From: Stefan Hajnoczi <stefanha@redhat.com>
To: Eric Blake <eblake@redhat.com>
Cc: qemu-devel@nongnu.org, qemu-block@nongnu.org,
hibriansong@gmail.com, Kevin Wolf <kwolf@redhat.com>,
Hanna Czenczek <hreitz@redhat.com>
Subject: Re: [RFC 11/11] block/io_uring: use aio_add_sqe()
Date: Thu, 5 Jun 2025 14:40:09 -0400 [thread overview]
Message-ID: <20250605184009.GB481264@fedora> (raw)
In-Reply-To: <ofidabivimcy5qpuxqeni6e6lfwvfhutg5nxychdhgqs5cdkrr@nspmykro2ap5>
[-- Attachment #1: Type: text/plain, Size: 11791 bytes --]
On Thu, May 29, 2025 at 04:11:21PM -0500, Eric Blake wrote:
> On Wed, May 28, 2025 at 03:09:16PM -0400, Stefan Hajnoczi wrote:
> > AioContext has its own io_uring instance for file descriptor monitoring.
> > The disk I/O io_uring code was developed separately. Originally I
> > thought the characteristics of file descriptor monitoring and disk I/O
> > were too different, requiring separate io_uring instances.
> >
> > Now it has become clear to me that it's feasible to share a single
> > io_uring instance for file descriptor monitoring and disk I/O. We're not
> > using io_uring's IOPOLL feature or anything else that would require a
> > separate instance.
> >
> > Unify block/io_uring.c and util/fdmon-io_uring.c using the new
> > aio_add_sqe() API that allows user-defined io_uring sqe submission. Now
> > block/io_uring.c just needs to submit readv/writev/fsync and most of the
> > io_uring-specific logic is handled by fdmon-io_uring.c.
> >
> > There are two immediate advantages:
> > 1. Fewer system calls. There is no need to monitor the disk I/O io_uring
> > ring fd from the file descriptor monitoring io_uring instance. Disk
> > I/O completions are now picked up directly. Also, sqes are
> > accumulated in the sq ring until the end of the event loop iteration
> > and there are fewer io_uring_enter(2) syscalls.

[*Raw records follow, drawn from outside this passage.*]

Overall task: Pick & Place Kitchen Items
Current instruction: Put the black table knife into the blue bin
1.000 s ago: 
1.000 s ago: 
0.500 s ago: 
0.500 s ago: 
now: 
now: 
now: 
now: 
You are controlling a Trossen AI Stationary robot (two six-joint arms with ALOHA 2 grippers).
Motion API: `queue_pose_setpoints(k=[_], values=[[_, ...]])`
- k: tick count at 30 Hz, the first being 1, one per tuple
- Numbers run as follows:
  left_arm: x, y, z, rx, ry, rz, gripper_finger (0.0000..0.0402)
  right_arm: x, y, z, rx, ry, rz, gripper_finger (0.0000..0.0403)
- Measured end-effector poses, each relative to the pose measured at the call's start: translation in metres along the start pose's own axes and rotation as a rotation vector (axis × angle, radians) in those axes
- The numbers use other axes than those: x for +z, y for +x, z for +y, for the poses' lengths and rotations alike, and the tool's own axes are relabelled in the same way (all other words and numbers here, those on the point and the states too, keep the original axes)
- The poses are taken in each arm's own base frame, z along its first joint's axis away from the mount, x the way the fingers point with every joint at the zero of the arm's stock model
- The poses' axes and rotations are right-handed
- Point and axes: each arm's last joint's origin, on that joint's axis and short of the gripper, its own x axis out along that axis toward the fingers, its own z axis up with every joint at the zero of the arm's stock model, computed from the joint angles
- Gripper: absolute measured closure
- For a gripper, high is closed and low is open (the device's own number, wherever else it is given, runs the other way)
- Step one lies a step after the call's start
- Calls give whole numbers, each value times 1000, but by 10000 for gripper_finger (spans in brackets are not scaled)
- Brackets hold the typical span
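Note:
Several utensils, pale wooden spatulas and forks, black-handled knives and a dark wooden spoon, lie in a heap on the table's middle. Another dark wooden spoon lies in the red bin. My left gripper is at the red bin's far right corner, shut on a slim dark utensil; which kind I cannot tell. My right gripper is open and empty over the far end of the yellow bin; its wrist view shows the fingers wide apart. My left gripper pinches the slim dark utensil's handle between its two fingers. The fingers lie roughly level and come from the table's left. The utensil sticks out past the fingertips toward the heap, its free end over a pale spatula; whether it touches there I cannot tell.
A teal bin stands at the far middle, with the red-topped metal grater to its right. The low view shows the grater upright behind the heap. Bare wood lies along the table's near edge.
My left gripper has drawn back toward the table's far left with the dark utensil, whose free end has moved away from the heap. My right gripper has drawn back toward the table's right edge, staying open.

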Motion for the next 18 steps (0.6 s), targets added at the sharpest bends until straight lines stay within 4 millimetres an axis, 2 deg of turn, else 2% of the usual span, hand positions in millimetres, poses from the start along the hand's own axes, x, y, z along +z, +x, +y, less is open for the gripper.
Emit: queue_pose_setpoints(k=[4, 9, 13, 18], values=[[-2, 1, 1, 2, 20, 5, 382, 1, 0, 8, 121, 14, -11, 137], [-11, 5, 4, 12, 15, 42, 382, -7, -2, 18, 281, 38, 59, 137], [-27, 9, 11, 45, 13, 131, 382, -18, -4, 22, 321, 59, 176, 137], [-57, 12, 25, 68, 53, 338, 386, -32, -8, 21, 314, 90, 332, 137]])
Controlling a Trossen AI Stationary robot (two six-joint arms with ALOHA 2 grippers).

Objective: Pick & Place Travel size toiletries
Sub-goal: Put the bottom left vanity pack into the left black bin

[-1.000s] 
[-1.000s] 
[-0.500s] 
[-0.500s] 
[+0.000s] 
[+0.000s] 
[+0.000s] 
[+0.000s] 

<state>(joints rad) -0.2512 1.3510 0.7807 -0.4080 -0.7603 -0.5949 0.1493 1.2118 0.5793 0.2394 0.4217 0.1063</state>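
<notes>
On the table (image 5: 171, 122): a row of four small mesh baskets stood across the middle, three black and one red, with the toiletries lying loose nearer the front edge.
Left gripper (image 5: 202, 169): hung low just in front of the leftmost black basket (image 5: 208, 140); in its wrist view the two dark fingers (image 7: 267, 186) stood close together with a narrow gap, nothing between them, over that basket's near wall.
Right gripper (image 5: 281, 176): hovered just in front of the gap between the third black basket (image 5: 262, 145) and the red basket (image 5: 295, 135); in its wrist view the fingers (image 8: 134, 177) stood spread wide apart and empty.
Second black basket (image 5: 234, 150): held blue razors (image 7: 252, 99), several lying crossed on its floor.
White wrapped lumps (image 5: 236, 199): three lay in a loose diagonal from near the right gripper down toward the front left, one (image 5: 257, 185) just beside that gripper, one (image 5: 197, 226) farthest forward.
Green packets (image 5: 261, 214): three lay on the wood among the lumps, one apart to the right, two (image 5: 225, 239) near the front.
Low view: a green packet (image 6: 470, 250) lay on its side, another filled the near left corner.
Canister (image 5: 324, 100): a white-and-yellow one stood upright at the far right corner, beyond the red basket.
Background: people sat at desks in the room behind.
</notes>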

> > 2. Less code duplication.
> >
> > Signed-off-by: Stefan Hajnoczi <stefanha@redhat.com>
> > ---
>
> Comments below, but looks sane to me.
>
> Reviewed-by: Eric Blake <eblake@redhat.com>
>
> > include/block/aio.h | 7 -
> > include/block/raw-aio.h | 5 -
> > block/file-posix.c | 38 ++--
> > block/io_uring.c | 489 ++++++++++------------------------------
> > stubs/io_uring.c | 32 ---
> > util/async.c | 35 ---
> > util/fdmon-io_uring.c | 6 +
> > block/trace-events | 12 +-
> > stubs/meson.build | 3 -
> > util/trace-events | 4 +
> > 10 files changed, 139 insertions(+), 492 deletions(-)
> > delete mode 100644 stubs/io_uring.c
> >
> > diff --git a/include/block/aio.h b/include/block/aio.h
> > index 95beef28c3..fbb45cca74 100644
> > --- a/include/block/aio.h
> > +++ b/include/block/aio.h
> > @@ -291,8 +291,6 @@ struct AioContext {
> > struct LinuxAioState *linux_aio;
> > #endif
> > #ifdef CONFIG_LINUX_IO_URING
> > - LuringState *linux_io_uring;
> > -
> > /* State for file descriptor monitoring using Linux io_uring */
> > struct io_uring fdmon_io_uring;
> > AioHandlerSList submit_list;
> > @@ -597,11 +595,6 @@ struct LinuxAioState *aio_setup_linux_aio(AioContext *ctx, Error **errp);
> > /* Return the LinuxAioState bound to this AioContext */
> > struct LinuxAioState *aio_get_linux_aio(AioContext *ctx);
> >
> > -/* Setup the LuringState bound to this AioContext */
> > -LuringState *aio_setup_linux_io_uring(AioContext *ctx, Error **errp);
> > -
> > -/* Return the LuringState bound to this AioContext */
> > -LuringState *aio_get_linux_io_uring(AioContext *ctx);
> > /**
> > * aio_timer_new_with_attrs:
> > * @ctx: the aio context
> > diff --git a/include/block/raw-aio.h b/include/block/raw-aio.h
> > index 6570244496..30e5fc9a9f 100644
> > --- a/include/block/raw-aio.h
> > +++ b/include/block/raw-aio.h
> > @@ -74,15 +74,10 @@ static inline bool laio_has_fua(void)
> > #endif
> > /* io_uring.c - Linux io_uring implementation */
> > #ifdef CONFIG_LINUX_IO_URING
> > -LuringState *luring_init(Error **errp);
> > -void luring_cleanup(LuringState *s);
> > -
> > /* luring_co_submit: submit I/O requests in the thread's current AioContext. */
> > int coroutine_fn luring_co_submit(BlockDriverState *bs, int fd, uint64_t offset,
> > QEMUIOVector *qiov, int type,
> > BdrvRequestFlags flags);
> > -void luring_detach_aio_context(LuringState *s, AioContext *old_context);
> > -void luring_attach_aio_context(LuringState *s, AioContext *new_context);
> > bool luring_has_fua(void);
> > #else
> > static inline bool luring_has_fua(void)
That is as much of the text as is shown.